# Arrays Ausgeben



## Ole-Max (24. Mrz 2009)

Hallo,
also ich habe 3 Arrays und möchte die ersten beiden Ausgeben.
Mein Problem ist die Ausgabe!!Also ich möchte das erste Arry einfach nur als Tabelle ausgeben. Also 10 Felder in x-Richtung und 10 in y-Richtung... 

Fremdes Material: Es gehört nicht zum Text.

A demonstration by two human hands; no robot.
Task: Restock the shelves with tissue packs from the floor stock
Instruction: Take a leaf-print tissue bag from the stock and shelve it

[HIGHLIGHT="Java"]public class aufgabe10 
{
    public static void main (String args[])
    {
        int Array_1[][]=new int [10][10];
        int Array_2[][]= new int[10][10];
        int Array_3[][]=new int[10][10];

        for (int i=1; i<11;i++)
        {

            for (int j=1; j<11;j++)
            {
                Array_1_[j]=i*j;
                System.out.print(Array_1[j]);[/HIGHLIGHT]

Danke für Antwort!_


----------



## mr-gurke (24. Mrz 2009)

[HIGHLIGHT="Java"]public class aufgabe10 
{
public static void main (String args[])
{
int Array_1[][]=new int [10][10];
int Array_2[][]= new int[10][10];
int Array_3[][]=new int[10][10];

for (int i=1; i<11;i++)
{

for (int j=1; j<11;j++)
{
Array_1_[j]=i*j;
System.out.print(Array_1[j] + "\t");
}
System.out.print("\n");
}[/HIGHLIGHT]

Einfach nach jedem Feld einen Tabulator schreiben \t und nach jeder Zeile ein Newline \n_


----------



## aVoX (24. Mrz 2009)

Wo wir schon bei der Ausgabe von Arrays sind, möchte ich auch gleich eine Frage stellen:
Ich bilde mir ein, vor kurzer Zeit einen Befehl gesehen zu haben, der ein Array ausgibt, ohne dass man for-Schleifen schreiben muss und System.out.println() etc.
Kann mir jmd. den Befehl sagen? Glaub das war irgendwas mit Arrays.toConsole(ar) oder so.


----------



## Geeeee (24. Mrz 2009)

ähm..
int Array_1[][]=new int [10][10];
for (int i=1; i<11;i++)
nimm mal lieber deine schleife von 0 bis "<10" bzw. Array_1.length. In der inneren Schleife dann Array_1_.length.
Du haust dich doch da in eine OutOfBoundsException
-----
für den Threadmisbraucher: evtl. Arrays.toString.._


----------



## Lexi (24. Mrz 2009)

aVoX hat gesagt.:


> Wo wir schon bei der Ausgabe von Arrays sind, möchte ich auch gleich eine Frage stellen:
> Ich bilde mir ein, vor kurzer Zeit einen Befehl gesehen zu haben, der ein Array ausgibt, ohne dass man for-Schleifen schreiben muss und System.out.println() etc.
> Kann mir jmd. den Befehl sagen? Glaub das war irgendwas mit Arrays.toConsole(ar) oder so.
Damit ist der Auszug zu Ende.